Failure is Not the F-Word!

When I am setting goals for myself or with my clients, one of the first things I figure out is the appetite for failure. In its purest sense, failure is just data*.  You tried something and it didn’t work. You have now identified one way to not get the results you want.  It’s useful information and it doesn’t have to be personal, especially if you take risks that aren’t fatal if they don’t go well.

You had a lot of experience with failure as a baby. If you are now walking and talking, it is clear it didn’t stop you then. Over the years and as the stakes got higher, you may now believe that failure is a bad thing. Unfortunately, avoiding all failure keeps us from growing and undermines our strength.  How can you build resilience and trust in your own strength if you don’t have experience standing up and dusting yourself off?

We have a few options when it comes to dealing with our appetite for failure as we learn.

1. You can aim for the ideal target from the get go. With this approach your best bet is to have realistic expectations about how long it will take you to cross the finish line, because despite all of your hard work as you build toward your success, you will be failing until that day. By this I mean, when you take stock of your goals every day/week/month/quarter/year and ask yourself “Did I meet my goal?” your answer will be “No”.  This can be useful motivation to some people especially individuals that are task driven. But for teams it is usually stressful and discouraging. Here’s the biggest drawback- you can easily lose sight of all of the progress you have made to that point if your goal is still far in the distance.

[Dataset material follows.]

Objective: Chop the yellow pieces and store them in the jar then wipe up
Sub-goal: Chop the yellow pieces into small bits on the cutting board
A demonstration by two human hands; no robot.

If red isn’t your favorite color on your stoplight report, or if your team isn’t struggling with complacency so you need to light a fire under them to focus them with urgency,  I recommend a second approach that let’s you get comfortable with failure on a less intimidating scale.

2. Make that Ideal target your vision and set goals that are milestones along the way to that target. After all, it took years to learn to be wary of failure. Give yourself time to change your mind by breaking down your goal into milestones that are challenging but not morale busting. You will get better at dealing with the occasional failures. They will be punctuated with frequent successes to celebrate. With experience you will be able to take on more ambitious goals that may take longer to reach with less gratification along the way.

When a baby is learning to walk, they fall down the first thousand times, but progressively learn how to balance, then stand, and ultimately take a few steps long before they can walk across the room. Like them you can accept and expect failure will happen.  Look forward to it and be ready to learn. It proves you are taking risks and working toward your goals. Before you know it, you will be taking a victory lap.